First Choice Power calls for delay in Texas market opening

Citing numerous problems, Texas electricity retailer First Choice Power Inc. Thursday called for a delay of the January 2002 opening of the market, if certain milestones aren’t achieved.

First Choice said serious deficiencies with customer billing, switching, inaccurate wholesale bills for power, and services from the Texas independent system operator have to be corrected before the market opens. The marketer asked for a delay until the success rate in these areas are maintained “at a 98% to 100% level for at least 60 days,” or an entire cycle through the settlement process is completed.

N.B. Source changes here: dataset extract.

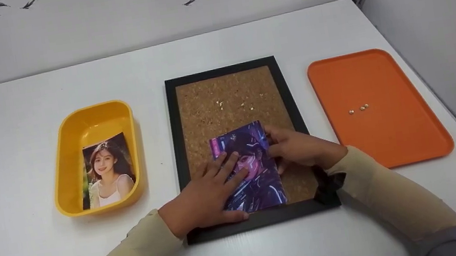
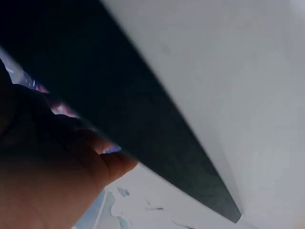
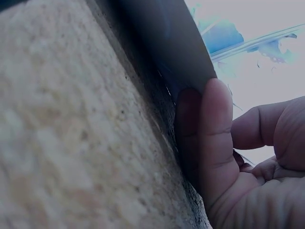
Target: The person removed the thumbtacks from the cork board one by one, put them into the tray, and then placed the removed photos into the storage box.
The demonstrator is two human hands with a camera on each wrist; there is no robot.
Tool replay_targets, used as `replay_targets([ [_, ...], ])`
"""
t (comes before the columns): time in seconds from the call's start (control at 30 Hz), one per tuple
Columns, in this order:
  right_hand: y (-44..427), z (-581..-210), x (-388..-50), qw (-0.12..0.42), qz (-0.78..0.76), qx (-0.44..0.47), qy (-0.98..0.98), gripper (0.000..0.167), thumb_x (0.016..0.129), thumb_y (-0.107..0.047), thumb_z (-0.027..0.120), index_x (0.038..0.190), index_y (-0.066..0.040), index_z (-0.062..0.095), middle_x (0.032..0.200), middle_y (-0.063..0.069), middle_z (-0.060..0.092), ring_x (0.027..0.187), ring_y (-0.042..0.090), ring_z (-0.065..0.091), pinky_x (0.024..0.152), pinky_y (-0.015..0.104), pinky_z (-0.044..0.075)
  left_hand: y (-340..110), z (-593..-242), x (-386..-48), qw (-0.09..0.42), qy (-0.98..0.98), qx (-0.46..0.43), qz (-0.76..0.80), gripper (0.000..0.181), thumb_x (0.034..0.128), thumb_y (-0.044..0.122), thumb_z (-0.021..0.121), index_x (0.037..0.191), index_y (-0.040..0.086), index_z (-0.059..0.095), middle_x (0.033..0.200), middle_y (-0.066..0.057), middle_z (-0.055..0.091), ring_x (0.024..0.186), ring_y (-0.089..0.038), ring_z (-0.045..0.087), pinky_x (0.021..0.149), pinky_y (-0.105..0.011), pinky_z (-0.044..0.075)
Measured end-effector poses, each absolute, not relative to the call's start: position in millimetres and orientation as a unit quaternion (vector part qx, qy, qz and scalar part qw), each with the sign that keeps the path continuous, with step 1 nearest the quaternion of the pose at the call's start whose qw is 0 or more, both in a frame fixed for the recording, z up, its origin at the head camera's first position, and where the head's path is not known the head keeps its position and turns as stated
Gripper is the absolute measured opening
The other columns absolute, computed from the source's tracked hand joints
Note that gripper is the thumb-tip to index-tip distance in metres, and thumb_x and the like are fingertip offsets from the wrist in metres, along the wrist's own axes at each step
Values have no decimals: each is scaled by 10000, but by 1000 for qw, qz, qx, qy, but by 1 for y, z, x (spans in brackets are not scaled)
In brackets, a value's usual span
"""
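A purple-and-blue picture card [image 1: 259, 186] with a futuristic face lies on the lower part of a black-framed corkboard [image 1: 233, 86]. My left hand [image 1: 206, 194] rests on the card's left side with its fingers spread and its thumb at the lower edge. At the card's right edge is my right hand [image 1: 303, 148], its fingers bent towards the card. Up close in the right wrist view, fingertips [image 3: 217, 102] touch the card's edge [image 3: 178, 43] just above the cork [image 3: 81, 124]. Whether they pinch it or hold something small is hidden. The left wrist view shows mostly the frame's side [image 2: 119, 90].
To the left, a yellow tub [image 1: 59, 180] holds a portrait photo [image 1: 109, 173]. An orange tray [image 1: 392, 135] on the right carries 3 small shiny studs [image 1: 351, 112]. Gold specks [image 1: 220, 104] dot the upper cork. White panels [image 1: 126, 21] stand behind the white table [image 1: 5, 147].
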State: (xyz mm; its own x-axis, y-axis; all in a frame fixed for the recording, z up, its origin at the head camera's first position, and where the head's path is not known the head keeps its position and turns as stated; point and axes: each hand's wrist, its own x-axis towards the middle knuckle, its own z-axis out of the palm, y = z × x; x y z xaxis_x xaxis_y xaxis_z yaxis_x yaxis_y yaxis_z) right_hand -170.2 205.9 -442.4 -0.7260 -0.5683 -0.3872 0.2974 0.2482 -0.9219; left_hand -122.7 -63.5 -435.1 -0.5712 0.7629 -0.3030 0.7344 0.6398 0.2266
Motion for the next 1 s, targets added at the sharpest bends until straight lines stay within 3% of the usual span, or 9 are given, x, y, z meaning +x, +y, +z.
replay_targets([
  [0.27, 207, -440, -171, 358, -605, -95, 705, 564, 969, -4, 483, 1479, -171, 310, 1176, 212, 604, 806, 287, 675, 579, 336, 577, -77, -404, -132, 182, 902, 383, 77, 793, 929, 629, 548, 1572, 225, 321, 1618, -66, 273, 1469, -309, 271, 1165, -536, 208],
  [0.43, 207, -440, -171, 360, -610, -96, 699, 548, 974, -4, 488, 1470, -159, 314, 1180, 218, 603, 818, 290, 676, 578, 334, 577, -94, -384, -126, 132, 909, 381, 107, 746, 931, 580, 595, 1532, 176, 412, 1553, -97, 400, 1407, -302, 392, 1156, -513, 253],
  [0.7, 206, -441, -171, 356, -599, -111, 708, 546, 970, 4, 474, 1465, -138, 294, 1162, 216, 586, 803, 287, 662, 597, 363, 583, -150, -344, -124, 8, 934, 324, 148, 718, 938, 556, 605, 1505, 144, 450, 1539, -113, 414, 1361, -336, 440, 1095, -540, 352],
  [0.73, 206, -442, -171, 355, -598, -112, 710, 545, 967, 7, 471, 1462, -139, 296, 1157, 216, 589, 801, 287, 660, 598, 365, 584, -160, -341, -124, -7, 935, 316, 159, 708, 939, 532, 621, 1501, 135, 454, 1540, -112, 411, 1288, -319, 515, 1055, -523, 408],
  [0.93, 206, -442, -172, 358, -600, -113, 707, 555, 964, 12, 464, 1467, -133, 277, 1177, 227, 571, 828, 296, 664, 607, 373, 585, -220, -328, -124, -65, 927, 269, 252, 661, 925, 270, 728, 1501, 107, 447, 1524, -121, 433, 1285, -333, 508, 1049, -535, 397],
  [1.0, 207, -442, -172, 360, -599, -112, 706, 560, 962, 12, 466, 1468, -129, 271, 1192, 226, 561, 840, 300, 666, 615, 377, 587, -239, -329, -124, -76, 930, 241, 266, 669, 913, 235, 742, 1501, 114, 449, 1520, -124, 438, 1374, -373, 410, 1081, -565, 340],
])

“These problems are of such magnitude that they would vastly undermine any benefits of competition if they were to occur in a fully open market,” First Choice said in a filing at the Public Utility Commission of Texas.

Some of the most egregious problems still unresolved include incorrect and late billing for customers that chose First Choice, a unit of Texas New Mexico Power Co, for electricity service during the pilot program now in progress. Electric Reliability Council of Texas officials said these issues will be “shaken out” before full competition is implemented.

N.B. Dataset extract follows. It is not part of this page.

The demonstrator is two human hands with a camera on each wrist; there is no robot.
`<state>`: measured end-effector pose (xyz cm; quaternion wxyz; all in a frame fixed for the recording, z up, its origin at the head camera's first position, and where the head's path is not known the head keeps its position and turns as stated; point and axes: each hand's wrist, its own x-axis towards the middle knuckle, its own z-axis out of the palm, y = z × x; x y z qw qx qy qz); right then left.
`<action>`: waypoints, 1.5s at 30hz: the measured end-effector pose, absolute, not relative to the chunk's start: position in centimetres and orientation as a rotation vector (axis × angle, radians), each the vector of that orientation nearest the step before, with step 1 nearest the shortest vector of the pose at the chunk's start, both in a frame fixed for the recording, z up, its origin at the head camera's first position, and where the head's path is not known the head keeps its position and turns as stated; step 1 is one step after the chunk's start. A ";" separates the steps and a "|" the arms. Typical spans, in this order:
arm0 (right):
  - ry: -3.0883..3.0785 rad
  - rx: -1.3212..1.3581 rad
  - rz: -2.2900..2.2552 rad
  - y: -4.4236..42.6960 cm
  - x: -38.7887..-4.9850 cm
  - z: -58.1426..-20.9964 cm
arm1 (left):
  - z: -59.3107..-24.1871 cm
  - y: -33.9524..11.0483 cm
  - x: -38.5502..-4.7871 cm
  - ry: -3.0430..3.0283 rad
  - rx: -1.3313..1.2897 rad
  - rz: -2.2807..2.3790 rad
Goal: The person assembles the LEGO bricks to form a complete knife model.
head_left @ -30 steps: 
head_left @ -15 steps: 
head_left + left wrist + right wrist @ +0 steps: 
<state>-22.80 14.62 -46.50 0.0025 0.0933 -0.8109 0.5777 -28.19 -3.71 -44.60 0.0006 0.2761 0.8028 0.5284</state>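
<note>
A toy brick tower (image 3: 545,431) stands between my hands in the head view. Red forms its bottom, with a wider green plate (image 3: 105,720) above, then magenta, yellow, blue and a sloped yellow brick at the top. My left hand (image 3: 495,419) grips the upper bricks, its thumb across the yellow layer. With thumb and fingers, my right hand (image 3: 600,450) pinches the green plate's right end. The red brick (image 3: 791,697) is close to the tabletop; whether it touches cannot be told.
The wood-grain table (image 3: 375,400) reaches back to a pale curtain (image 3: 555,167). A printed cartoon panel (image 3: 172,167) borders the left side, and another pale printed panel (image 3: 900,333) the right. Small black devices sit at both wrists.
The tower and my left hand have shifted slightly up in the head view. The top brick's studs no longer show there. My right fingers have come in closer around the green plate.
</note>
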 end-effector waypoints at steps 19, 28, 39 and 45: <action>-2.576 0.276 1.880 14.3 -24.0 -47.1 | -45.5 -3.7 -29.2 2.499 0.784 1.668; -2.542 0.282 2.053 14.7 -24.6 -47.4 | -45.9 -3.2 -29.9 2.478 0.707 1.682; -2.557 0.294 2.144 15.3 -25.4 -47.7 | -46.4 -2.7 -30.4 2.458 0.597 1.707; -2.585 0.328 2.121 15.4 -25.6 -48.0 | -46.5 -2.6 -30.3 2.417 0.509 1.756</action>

“We are not going to delay the opening of the market, because I have every confidence that all systems will be ready,” said Tom Noel, CEO of ERCOT.

Despite these claims that ERCOT will have corrected the problems, First Choice documented its problems with switching customers. As of Sept. 28, First Choice requested switches for 2,687 customers. But First Choice reported it didn’t receive key data until Oct. 5 for 453 of those customers.

The data is required to help the company estimate customer usage so the correct amount of power can be purchased and scheduled. First Choice said it received initial meter reads for 339 of its customers.

From that set of customers, First Choice received monthly meter read data for 202 customers. As a result, First Choice cannot accurately bill the rest of its customers.

“As a result of the ERCOT system problems discussed above, First Choice expects to encounter significant dissatisfaction from the approximate 500 customers as of Oct. 5 that should have been billed, but have not due to lack of timely data,” the company said.

First Choice also determined the incumbent utility was still buying power for the same 339 customers who had switched to First Choice. The retailer said the double accounting creates more demand for power than the system requires.

“This situation creates a higher level of load and resource imbalance in the marketplace, creates problems with the settlement process, and in some cases can contribute to congestion,” First Choice said in its filing.

High congestion charges, the cost of moving more power than a limited transmission system can accommodate, top the list of complaints of many market participants. They say congestion charges are considerably higher than what was originally anticipated.

These charges are reflected in ERCOT bills under Balancing Energy Neutrality Adjustment (BENA). The BENA charges for August approached $100 million systemwide, one market participant said. Individual company charges varied dramatically.

“Some of the charges have been large enough to bankrupt a small company,” said First Choice. Texas New Mexico Power Co. received a BENA charge of close to $500,000 for Aug. 14. That charge was later reduced to $289,625, according to the filing.

Noel said the problem of BENA was essentially resolved. “BENA has been inconsequential since the first of September,” he said. He admitted the charges were “very high” for August when demand for power was high.

“BENA shows that the market is working quite well. They are creating congestion by trying to move low cost power across constrained lines,” he said.

Reliant Resources Inc., the unregulated retailer of Reliant Energy Inc., also complained in a filing about switching and billing problems but did not say whether the market opening should be delayed or not.